Indeed is one of the biggest job listing platforms available in the market. According to SemRush, they have monthly visitors ~ 542.52 Millions.
As a data engineer, you want to identify which job is in great demand. Well, then you have to scrape data from websites like Indeed to identify and make a conclusion.
In this article, we are going to web scrape Indeed & create a Scraper using Python 3.x. We are going to scrape Python jobs from Indeed in New York.
At the end of this tutorial, we will have all the jobs that need Python as a skill in New York.
Why Scrape Indeed Jobs?
Scraping Indeed Jobs can help you in multiple ways. Some of the use cases for extracting data from it are: –
- With this much data, you can train an AI model to predict salaries in the future for any given skill.

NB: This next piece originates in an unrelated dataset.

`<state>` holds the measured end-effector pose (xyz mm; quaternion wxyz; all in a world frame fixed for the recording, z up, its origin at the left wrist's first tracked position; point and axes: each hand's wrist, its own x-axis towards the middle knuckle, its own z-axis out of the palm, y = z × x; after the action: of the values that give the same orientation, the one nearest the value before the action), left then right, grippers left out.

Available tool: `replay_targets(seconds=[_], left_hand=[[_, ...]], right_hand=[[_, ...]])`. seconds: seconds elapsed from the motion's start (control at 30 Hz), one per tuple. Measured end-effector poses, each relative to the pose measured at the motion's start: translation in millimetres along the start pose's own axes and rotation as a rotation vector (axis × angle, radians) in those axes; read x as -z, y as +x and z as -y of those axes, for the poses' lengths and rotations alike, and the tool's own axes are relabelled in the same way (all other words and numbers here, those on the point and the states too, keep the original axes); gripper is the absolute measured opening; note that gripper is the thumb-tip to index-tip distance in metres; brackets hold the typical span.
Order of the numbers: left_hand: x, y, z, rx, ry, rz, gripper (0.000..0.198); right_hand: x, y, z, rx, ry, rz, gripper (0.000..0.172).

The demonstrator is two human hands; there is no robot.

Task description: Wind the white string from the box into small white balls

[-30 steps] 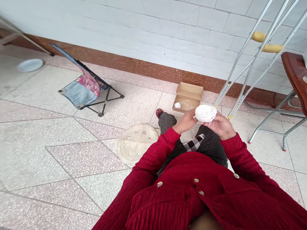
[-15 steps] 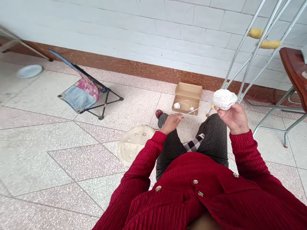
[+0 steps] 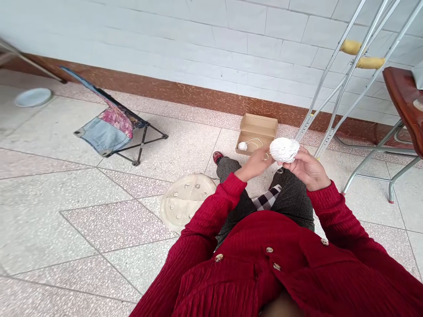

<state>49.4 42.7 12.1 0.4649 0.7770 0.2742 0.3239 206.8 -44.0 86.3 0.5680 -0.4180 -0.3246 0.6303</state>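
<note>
Our hands are back together over our knees (image 3: 292,198): right hand (image 3: 307,169) grips the ball (image 3: 283,149), left hand (image 3: 256,165) pinches thread (image 3: 266,155) beside it. Speckled floor (image 3: 99,198) tiles run to a white wall (image 3: 198,35); box (image 3: 261,125) just ahead

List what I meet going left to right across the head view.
From the left: white round plate, folded fabric camp stool, round cream tray, left hand, white ball of string, right hand, aluminium crutches.
</note>
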Motion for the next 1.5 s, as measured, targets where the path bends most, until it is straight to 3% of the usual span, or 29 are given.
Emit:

- Companies can use this data to analyze what salaries their rival companies are offering for a particular skill set. This will help them improve their recruitment strategy.
- You can also analyze what jobs are in high demand and what kind of skill set one needs to qualify for jobs in the future.
Setting up the prerequisites
We would need Python 3.x for this project and our target page will be this one from Indeed.
I am assuming that you have already installed Python on your machine. So, let’s move forward with the rest of the installation.
We would need two libraries that will help us extract data. We will install them with the help of pip.
Requests
— Using this library we are going to make a GET request to the target URL.BeautifulSoup
— Using this library we are going to parse HTML and extract all the crucial data that we need from the page. It is also known as BS4.
Installation
pip install requests
pip install beautifulsoup4
You can create a dedicated folder for Indeed on your machine and then create a Python file where we will write the code.
Let’s decide what we are going to scrape from Indeed.com
Whenever you start a scraping project, it is always better to decide in advance what exactly we need to extract from the target page.
We are going to scrape all the highlighted parts in the above image.
- Name of the job
- Name of the company
- Location
- Job details
Let’s Start Indeed Job Scraping
Before even writing the first line of code, let’s find the exact element location in the DOM.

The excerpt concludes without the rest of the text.